5. Otoritas - Kepatuhan yang terarah.
- Hampir mirip sama poin sebelumnya. Intinya, kita percaya dan lebih gampang bilang iya sama mereka yang punya 3 hal: jabatan, pakaian, dan atribut kekuasaan.
- Contohnya simpel aja, kita bakal lebih patuh/tunduk sama polisi, satpam, atau mereka yang pake seragam khusus yang nunjukkin otoritas lebih tinggi.
- Tapi kadang, hal ini bisa jadi sebaliknya. Kalo kita udah ga percaya sama pemegang kekuasaan, apapun yang mereka bilang, kita bakalan susah percaya.
6. Kelangkaan - Aturan Barang Langka
Manusia nganggep apapun yang langka sebagai sesuatu yang bernilai tinggi.

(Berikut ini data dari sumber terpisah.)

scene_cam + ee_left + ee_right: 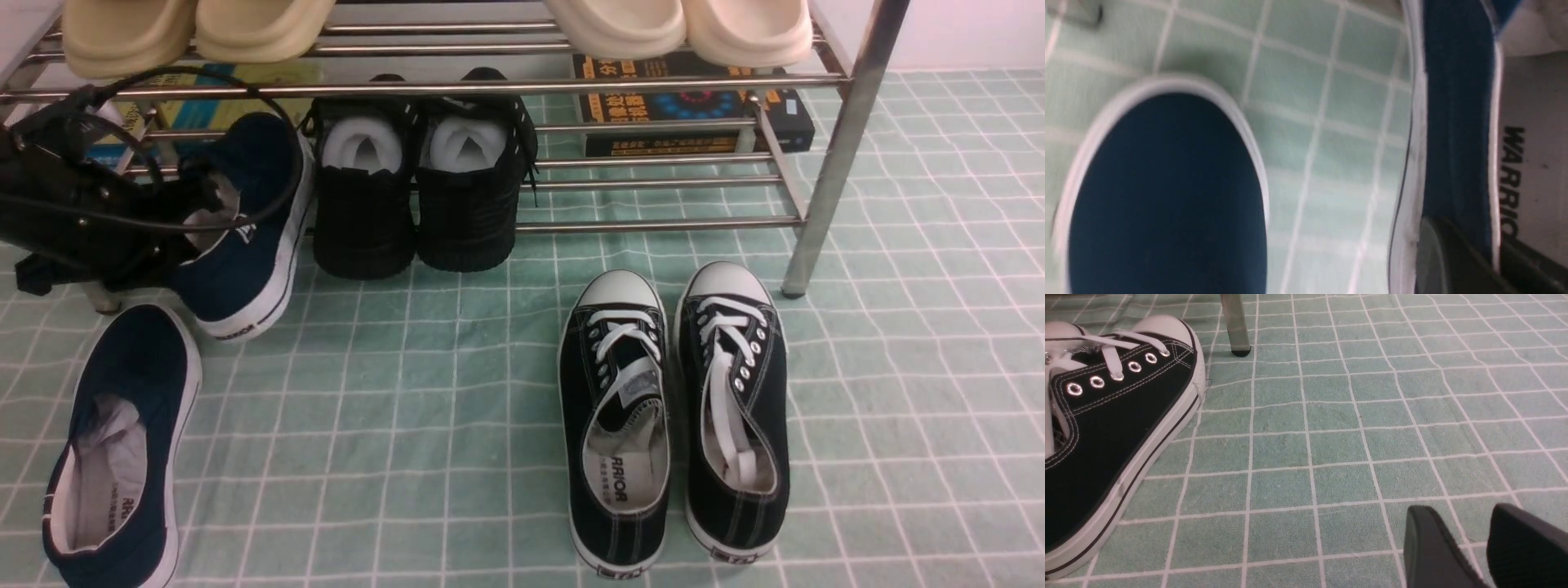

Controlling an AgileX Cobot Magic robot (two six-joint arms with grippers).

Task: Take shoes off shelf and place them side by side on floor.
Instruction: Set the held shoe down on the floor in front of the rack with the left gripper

- Itulah kenapa orang gampang dipengaruhi lewat embel-embel "limited edition," atau edisi-edisi terbatas lainnya.
- Semakin langka, semakin orang makin tertarik.
- Ini juga berlaku ke "tenggat waktu." Orang bakal makin terdorong ketika barang/atau harga tertentu cuma bisa didapetin di waktu tertentu.
- Misal, "Diskon 50% hanya sampai akhir bulan"
- Disaat bersamaan, apapun yang lebih mahal kita anggep sebagai barang yang kualitasnya bagus. Seringkali, murah kita anggep sebagai barang murahan.
- Itulah kenapa harga-harga barang ditulis dengan cara begini. Harga asli (misal 250.000) dicoret, dan dibawahnya ditulis harga setelah diskon (misal 100.000). Kenapa? pertama karena buat mancing kita dengan ilusi diskon. Kedua, karena kalo harga langsung ditulis "Rp 100.000" orang bakal mikir "ah kok murah, pasti murahan." Tapi kalo harga awalnya juga ikut ditulis, maka orang bakal mikir kalo meskipun harganya murah, kualitas ga murahan.
- Gimana supaya ga terpengaruh?
- Sebenernya cukup simpel. Kelangkaan, apalagi berhubungan sama produk-produk tersier, adalah hal yang dibuat-buat sama perusahaan buat narik minat pembeli.
- Ga jarang, perusahaan/toko sengaja bikin stok jadi dikit supaya orang makin penasaran. Dan begitu hari-H, mereka keluarin stok mereka dan orang bakal berbondong2 beli.